Exposure: The Young Republic
Settled in the home of American country, Nashville, after meeting at one of the country's most prestigious music colleges, The Young Republic combine southern tradition with east coast class - being both wholly American, yet open to a world of ideas. Consisting of Julian Saporiti (guitar, vocals), Kristin Weber (violin, vocals), Bob Merkl (guitar, pedal steel), Nate Underkuffler (viola, piano), Chris Miller (bass) and Logan Linning (drums), their MySpace influences list - "American music. British bands playing American music. Old dead white European dudes - mostly German" and it shows, with Brechtian tendencies clashing with blues roots and the alternative rock of Pixies and Pavement. It's a mixture that promises excitement, something surely to be delivered on upcoming second album Balletesque. The band seem to think so too.

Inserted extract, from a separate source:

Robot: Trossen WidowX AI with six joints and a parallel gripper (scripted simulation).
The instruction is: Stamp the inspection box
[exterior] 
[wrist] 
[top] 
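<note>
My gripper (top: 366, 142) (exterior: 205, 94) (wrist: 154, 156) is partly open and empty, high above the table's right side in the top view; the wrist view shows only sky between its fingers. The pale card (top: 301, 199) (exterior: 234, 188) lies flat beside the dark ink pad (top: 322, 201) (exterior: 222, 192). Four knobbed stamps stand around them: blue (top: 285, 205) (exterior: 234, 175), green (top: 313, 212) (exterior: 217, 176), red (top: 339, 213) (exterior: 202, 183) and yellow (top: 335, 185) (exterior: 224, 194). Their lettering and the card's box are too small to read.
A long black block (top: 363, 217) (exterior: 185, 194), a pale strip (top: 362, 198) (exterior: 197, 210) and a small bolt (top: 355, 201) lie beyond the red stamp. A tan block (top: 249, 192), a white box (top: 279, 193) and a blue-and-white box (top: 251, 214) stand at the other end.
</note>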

Can you tell us a bit about the background of Young Republic?
We met five years ago at the Berklee College of Music, almost instantaneously. Since then, the five core members have travelled from Paris to San Francisco, played in a truck stop in West Virginia to the Glastonbury Festival in England and moved from Boston to Nashville. We've suffered the loss of band mates but always continued honing our chops and compositional abilities and now have our first proper album, Balletesque, a darn close reflection of the time spent, places travelled to and people met.
Was music always an important part of your lives when growing up?

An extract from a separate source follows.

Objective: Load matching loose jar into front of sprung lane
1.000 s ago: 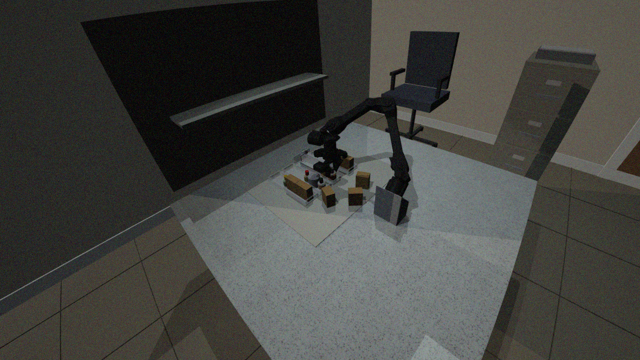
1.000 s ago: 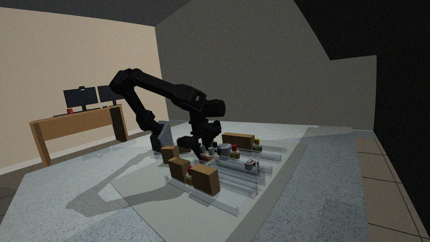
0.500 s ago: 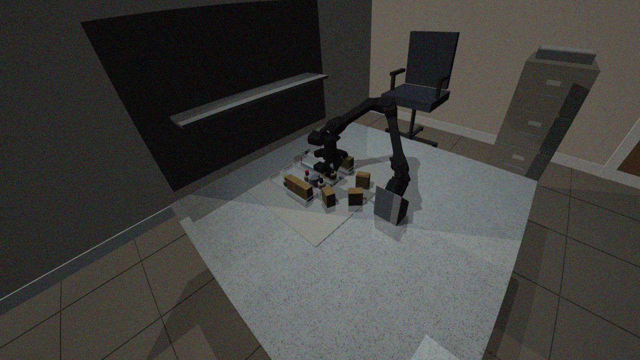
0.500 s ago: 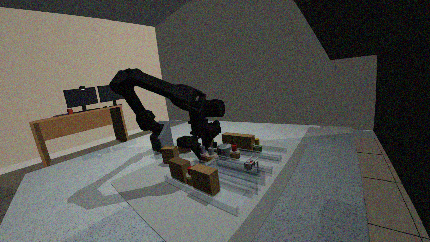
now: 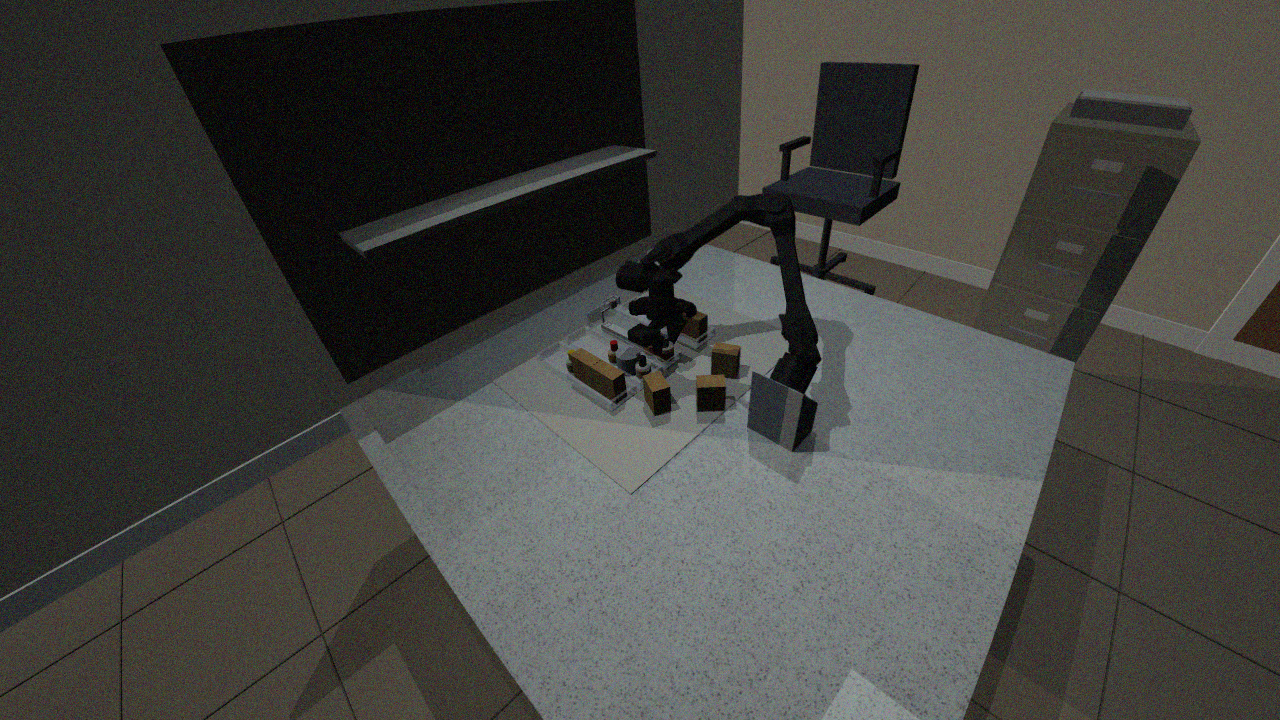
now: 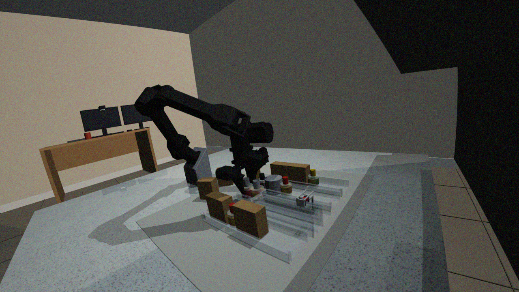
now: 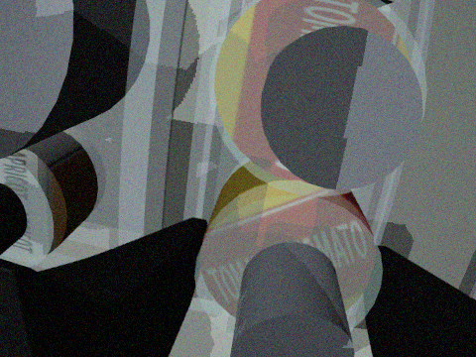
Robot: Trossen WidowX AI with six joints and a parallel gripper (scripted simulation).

Yes. Whether it was rock n' roll, bluegrass, country, film music, classical music or jazz, we all grew up with some sort of sonic companionship from our parents record collections, the radio, friends' mixtapes, etc.
'Balletesque' is out soon in the UK. Is there a story behind the record?
We moved to Nashville in the winter of 2008 and built a studio in the woods, with two albums, written from our Boston days, ready to be recorded. In the spring, our van broke down in the desert land of Beaumont, Texas. At this juncture, three band mates left a week prior to a headlining UK tour. A summer was wasted. We spent the August and September wandering through the backwoods of middle Tennessee and came out in October with a new album to record. Coupled with the personal betrayal was the constant panic of economic crisis, and this produced Balletesque.
Is it everything you hoped it would be?
More than we hoped. We are very happy with it.
You say your influences expanded on this record. Is it important to always look for more and varied ideas to fulfil your own potential?
This is very true because you can only build off what others have done. I would say one of our major attributes as a band is our ability to play our instruments at a higher level of proficiency than a typical rock group - more of a jazz or classical dedication to performance. The more you CAN play, the more influences you are able to seek out because your technical proficiency doesn't limit your understanding of what a certain player is doing in his or her solos, or what a composer comes up with. The more tools you have and the better you are with them, the more you can do. You can then use the tools to understand a greater range of influences with more depth.
Nashville's renowned for its music pedigree. Can you hear the city in your music?
Yes we can. We are very proud to be a Nashville band and I am proud to be a native Nashvillian. Studio guys like Stuart Duncan, Andy Reis, Paul Franklin, etc and some of the bar bands down at the Honky Tonks on Broadway, like the Don Kelly Band - those are the people we look up to as players and you won't find more concentrated talent in any city in the world than Nashville. There's also the mystique and aura of being in the same town where Hank, Elvis, Roy Orbison, Dylan and Neil Young all cut some of their best stuff. You walk around, you go into the studios that haven't forgotten all this history... you're gonna catch something.
What's the nicest thing anyone's said about your music?
Don't quit. Whatever you do, don't quit.
The Young Republic play Nice N' Sleazy, Glasgow on Oct 28.